Every time a transaction is made a new block of code is added to the chain. This code can then be read for future transactions to eliminate the risk of double-spending.
The beauty of blockchain is because the ledger is created entirely by computers (which we’ll come onto in a moment) it is completely protected from human interference. In fact, in order to make fraudulent transactions on a blockchain network, an attacker would need to control 51% of global mining power, and even then there is no guarantee of success.
When you consider that the Bitcoin network is estimated to consume more power than all of Switzerland, you begin to appreciate what a tall order attempting to hack cryptocurrency networks can be. For that reason, blockchain makes cryptocurrency one of the most secure forms of currency ever created.
What Powers Cryptocurrency?
So, blockchain allows for the existence of a currency that doesn’t rely on a centralised organisation like a bank, but who exactly is doing all the work? After all, a bank has thousands of employees, so who replaces them?
The answer is computers that are capable of processing cryptocurrency transactions and verifying them by adding them to the blockchain. How these computers work is best explained by looking at a similar example: the internet.
In order for the internet to function, three things are required. These are:
- The fundamental technology itself
- Websites for users to access
- Servers to host the websites and keep them running
Cryptocurrency technology works in much the same way. Instead of the internet, blockchain is the fundamental technology on which everything is based.
Where a website uses the internet to exist, cryptocurrency coins use blockchain technology.
Finally, rather than having servers to power websites, cryptocurrency uses mining rigs (which are really just powerful computers) to process the transactions and update the blockchain. In other words, mining rigs stamp the public spreadsheet that is the blockchain.
It is these mining rigs that do all the heavy lifting and allow transactions to take place. It is also these rigs that you can use to make money out of cryptocurrency.
How to Make Money with Cryptocurrency
Anyone who has ever owned a website knows that the server space to host the website is not free. Whether you pay £15/month or £200/month, the power to make a website live has a monetary value.
It’s exactly the same for cryptocurrency. In order for transactions to take place, crypto mining rigs have to process them, and this isn’t free.
Businesses that have a cryptocurrency know this, which is why they say thank you to anyone who uses a mining rig to power their transactions. This thank you comes in the form of cryptocurrency coins, which can then be exchanged for fiat payment on the open market.
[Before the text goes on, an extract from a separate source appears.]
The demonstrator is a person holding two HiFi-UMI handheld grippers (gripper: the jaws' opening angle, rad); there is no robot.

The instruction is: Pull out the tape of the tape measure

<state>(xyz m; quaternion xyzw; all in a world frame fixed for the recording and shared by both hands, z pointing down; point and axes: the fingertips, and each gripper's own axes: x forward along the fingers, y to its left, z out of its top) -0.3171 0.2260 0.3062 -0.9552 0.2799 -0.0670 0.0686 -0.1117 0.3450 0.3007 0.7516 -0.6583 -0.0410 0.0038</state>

This is where the notion of “mining” cryptocurrency comes from. You get to choose which transactions your rig powers, which is determined by the coin you wish to mine.
How Much Do You Need to Know about Cryptocurrency?
As we said at the beginning of this blog, cryptocurrency can be difficult to get your head around. However, hopefully, you now have a clearer understanding of what cryptocurrency is and how it works.
Of course, it’s possible that you now have more questions than ever, and we want to help you answer them. Before we do though, it’s important to note that you don’t have to be an expert on cryptocurrency to make it work for you.
Just as you don’t need to know the technicalities of what happens after you use a debit card, you can be successful with cryptocurrency without knowing the ins and outs.